The most common arguments for reducing the 35 percent federal tax on corporate income usually revolve around the fact that having the developed world’s highest tax rate on business undermines competitiveness and reduces investment in America.
And all of that is true. But we should never lose sight of the fact that the corporate income tax is merely a collection device. Businesses may pay the tax, but the real burden is borne by people.
- Shareholders (investors) receive lower dividends.
- Consumers pay more for goods and services.
- Workers receive lower levels of compensation.
Politicians don’t really care about investors since some shareholders are rich, but they definitely pay lip service to the notion that they are on the side of consumers and workers.
So I think this new study from German scholars is worth sharing because it measures the effect of corporate taxation on wages. Here are some of the highlights.
In this paper, we revisit the question of the incidence of corporate taxes on wages both theoretically and empirically. …we exploit the specific institutional setting of the German local business tax (LBT) to identify the corporate tax incidence on wages. …we test the theoretical predictions using administrative panel data on German municipalities from 1993 to 2012. Germany is well suited to test our theoretical model for several reasons. First, we have substantial tax variation at the local level. From 1993 to 2012, on average 12.4% of municipalities adjusted their LBT rates per year. Eventually, we exploit 17,999 tax changes in 10,001 municipalities between 1993 to 2012 for identification. …Moreover, the municipal autonomy in setting tax rates allows us to treat municipalities as many small open economies within the highly integrated German national economy – with substantial mobility of capital, labor and goods across municipal borders.
And here are the key results. There’s a good bit of economic jargon, so the main takeaway is that 43 percent of the corporate tax is borne by workers.

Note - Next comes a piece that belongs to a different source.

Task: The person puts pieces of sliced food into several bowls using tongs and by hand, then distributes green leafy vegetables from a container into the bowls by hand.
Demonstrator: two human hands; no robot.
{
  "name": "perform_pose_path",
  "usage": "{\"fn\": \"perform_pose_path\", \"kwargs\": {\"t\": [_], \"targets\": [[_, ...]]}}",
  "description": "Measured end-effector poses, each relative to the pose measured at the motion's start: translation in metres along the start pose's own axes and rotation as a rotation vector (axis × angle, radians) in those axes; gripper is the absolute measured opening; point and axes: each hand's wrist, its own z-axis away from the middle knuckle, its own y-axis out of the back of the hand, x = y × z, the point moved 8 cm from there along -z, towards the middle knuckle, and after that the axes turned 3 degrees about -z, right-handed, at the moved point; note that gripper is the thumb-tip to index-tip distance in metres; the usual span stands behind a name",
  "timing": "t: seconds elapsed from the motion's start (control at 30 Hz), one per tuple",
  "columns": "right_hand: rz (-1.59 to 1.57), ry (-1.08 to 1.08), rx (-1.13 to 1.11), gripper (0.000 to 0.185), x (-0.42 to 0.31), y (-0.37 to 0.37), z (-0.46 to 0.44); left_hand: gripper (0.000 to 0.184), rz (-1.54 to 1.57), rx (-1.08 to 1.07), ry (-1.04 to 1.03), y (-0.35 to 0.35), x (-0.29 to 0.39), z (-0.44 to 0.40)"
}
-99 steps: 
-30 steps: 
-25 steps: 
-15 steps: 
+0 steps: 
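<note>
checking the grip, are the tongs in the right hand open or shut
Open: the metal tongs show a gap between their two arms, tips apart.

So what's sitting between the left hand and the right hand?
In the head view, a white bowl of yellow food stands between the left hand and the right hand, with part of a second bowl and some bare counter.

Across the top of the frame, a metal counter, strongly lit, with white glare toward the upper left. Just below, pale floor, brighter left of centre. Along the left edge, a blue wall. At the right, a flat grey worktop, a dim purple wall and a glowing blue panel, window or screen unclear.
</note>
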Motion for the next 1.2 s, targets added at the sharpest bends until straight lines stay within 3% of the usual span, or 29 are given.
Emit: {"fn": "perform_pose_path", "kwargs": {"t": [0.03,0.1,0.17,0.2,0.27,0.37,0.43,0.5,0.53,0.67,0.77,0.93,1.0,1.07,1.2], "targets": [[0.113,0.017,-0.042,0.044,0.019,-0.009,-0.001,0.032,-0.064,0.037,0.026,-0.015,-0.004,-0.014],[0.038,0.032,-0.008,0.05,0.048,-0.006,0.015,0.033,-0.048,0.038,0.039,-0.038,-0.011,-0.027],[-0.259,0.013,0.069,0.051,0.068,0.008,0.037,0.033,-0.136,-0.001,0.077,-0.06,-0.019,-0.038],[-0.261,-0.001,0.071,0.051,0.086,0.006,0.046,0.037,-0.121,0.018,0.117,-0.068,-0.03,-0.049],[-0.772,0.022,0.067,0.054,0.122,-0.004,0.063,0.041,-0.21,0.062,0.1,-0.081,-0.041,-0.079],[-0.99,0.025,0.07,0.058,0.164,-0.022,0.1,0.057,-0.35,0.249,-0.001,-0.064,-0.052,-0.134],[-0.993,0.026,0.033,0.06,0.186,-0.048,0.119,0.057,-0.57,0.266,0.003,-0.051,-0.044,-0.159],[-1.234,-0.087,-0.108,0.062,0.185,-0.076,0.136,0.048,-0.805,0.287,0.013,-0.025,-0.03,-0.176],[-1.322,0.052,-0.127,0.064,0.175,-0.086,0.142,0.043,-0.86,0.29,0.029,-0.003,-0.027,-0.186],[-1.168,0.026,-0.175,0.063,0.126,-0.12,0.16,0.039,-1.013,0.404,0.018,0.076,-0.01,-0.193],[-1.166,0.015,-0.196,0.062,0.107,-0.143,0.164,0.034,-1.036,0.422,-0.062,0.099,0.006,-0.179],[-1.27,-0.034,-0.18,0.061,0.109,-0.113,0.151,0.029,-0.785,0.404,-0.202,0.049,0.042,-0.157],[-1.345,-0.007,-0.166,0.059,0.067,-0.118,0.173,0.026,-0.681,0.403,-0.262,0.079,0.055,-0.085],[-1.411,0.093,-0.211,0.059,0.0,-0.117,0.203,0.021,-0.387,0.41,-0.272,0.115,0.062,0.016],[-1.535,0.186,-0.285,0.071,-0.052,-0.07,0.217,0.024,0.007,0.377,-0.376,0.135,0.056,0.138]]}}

For our baseline estimate, we focus on firms that are liable to the LBT. Figure 2 depicts the results. Pre-reform trends are flat and not statistically different from zero. After a change in the municipal business tax rate in period 0 (indicated by the vertical red line), real wages start to decline and are 0.047 log points below the pre-reform year five years after the reform. The coefficient corresponds to a wage elasticity with respect to the LBT rate of 0.14. …this central estimate implies that a 1-euro increase in the tax bill leads to a 0.56-euro decrease in the wage bill. …we have to rely on estimates from the literature to quantify the total incidence on labor. If we assume a marginal deadweight loss of corporate taxation of 29% as suggested by Devereux et al. (2014), 43% of the total tax burden is borne by workers. This finding is comparable to other studies analyzing the corporate tax incidence on wages (Arulampalam et al., 2012; Liu and Altshuler, 2013; Su´arez Serrato and Zidar, 2014). …We find that part of the tax burden is borne by low-skilled workers. …the view that the corporate income tax primarily falls on firm owners is rejected by our analysis.
For what it’s worth, I use a different approach when trying to explain the impact of the corporate income tax.
I state that shareholders pay 100 percent of the corporate income tax when looking at the direct (or first-order) effect.
However, since shareholders respond to this tax by investing less money in businesses, that means productivity won’t grow as fast, and this translates into lower wages for workers (compared to how fast they would have grown if the tax was lower or didn’t exist). This is the indirect (or second-order) effect of corporate taxation, and it’s akin to the “deadweight loss” discussed in the aforementioned study.
And this is also the approach that can be used to calculate the damage to consumers.
For today, though, the moral of the story is very simple. A high corporate tax rate is bad for growth and competitiveness, but one of the main effects is that workers wind up earning less income. So when the class-warfare crowd takes aim at “rich corporations,” there’s a lot of collateral damage on ordinary people.